At the time of publishing, we do not have data for 2019 builds available. However, the observed trend of removing hardening features shows that Ubiquiti most likely did not have any form of regression testing to validate their builds for binary hardening prior to release.

All Ubiquiti Product’s Scores Over Time

ubi-all-prod

When looking at a time series of all Ubiquiti products we can see a few interesting trends.

  • The UAP-HD stands out as an extreme example of regressive updates.
  • Most products don’t change their score over their life cycle.
  • There is a large range of scores, indicating a lack of centralized build/testing for harding features.
  • In 2018 Ubiquiti released both one of the most hardened products and least hardened products, which shows that their security practices are becoming more divergent over time.

Vendor Radar Charts

Below is a complete list of average (mean) hardening coverage, grouped by vendor. CITL uses radar charts to visualize this because it give a very clear coverage map: the more area covered, the better the binary hardening (on average).

Unfortunately, with few exceptions (notably Synology) we see there is very little coverage, and even Synology struggles to adopt basic hardening features like ASLR and stack guards.

A perfect score, where all binaries had all 5 basic safety features, would result in a chart that looks like a regular pentagon. Instead, in most vendors’ cases, they struggle to achieve polygon status at all.

vendor-radars

Duplicate Binaries

With the large number of binaries for different vendor firmwares CITL was interested in how common duplicate binaries were between different vendors. We measured this by looking at how often the SHA-256 hash of a binary was found in 2 or more vendors.

heatmap

Surprisingly, we found that 3,704 binaries were duplicated between at least two vendors. Some binaries were found in 9 different vendors.

Duplication between products was also very common; some binaries were duplicated between 109 different products.

Why Is This Happening?

When manually exploring some of the binaries, one of the binaries duplicated across the largest number of different products was found to be built by Buildroot, an open source Linux userspace generation framework. We posit that the use of frameworks like this explains the appearance of identical binaries between vendors.

Regardless the cause, the fact that there is a large number of duplicated binaries presents both a problem and a solution.

The problem: these duplicated binaries present a lucrative target for attackers. A vulnerability in one of the more common binaries could be exploited across large number of vendors and products.

The solution: the fact that so many of the products share a common source and/or build system means that improving hardening could have a outsized impact. For example, in the case of Buildroot, adding binary hardening could impact a large portion of the IoT industry.

Conclusions

Our research paints a grim picture of binary hardening in the IoT ecosystem.

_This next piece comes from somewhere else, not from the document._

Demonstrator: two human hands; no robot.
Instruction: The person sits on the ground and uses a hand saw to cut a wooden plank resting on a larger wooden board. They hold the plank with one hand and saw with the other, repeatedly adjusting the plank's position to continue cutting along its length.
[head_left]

Vendors are failing to implement basic hardening features, including decades-old best practices.

Even more concerning is the obvious lack of testing for these features. If a vendor is able to remove most of the exploit mitigation from their product line, it undermines the value of asking customers to apply software updates.

Luckily, we think one of the most important takeaways is that there are low-effort paths that can be taken to improve the situation.

Many of these devices are low cost/high volume. They are given the minimal amount of development time to get a new product out the door. This means that security likely finds itself low on the list of priorities.

In the case of home routers and IoT devices, these devices sit in a location of privilege within the users’ home networks. Regardless of whether or not the device’s owner is an intended target, as “set it and forget it” appliances, these devices are an ideal hiding spot for botnets and other attacker-infrastructure. In short, it is a Good Idea for these devices to be reasonably secure.

Unfortunately, if the trend of minimal hardening does not change, these devices will continue to be a soft target for these types of activity.

That said, we conclude with two points which make us optimistic about the future.

  • More data and insight on these devices will hopefully drive behavior changes within the vendors.
  • The prevalence of duplicate binaries indicates that it might be possible to fix some issues at a single point. In the case of Buildroot, this can even be done by the community through pull requests.

The Data

One of CITL’s goals has been to distribute data to researchers and the wider community. Linked below is a CSV of all data we used for this research.

iot-data.csv.gz (372M)

This dataset contains products such as home routers, enterprise equipment, smart cameras, security devices, and more. It represents a wide range of either found in the home, enterprise or government deployments.

About the Data

Below is a list of columns, their meaning, and possible data types.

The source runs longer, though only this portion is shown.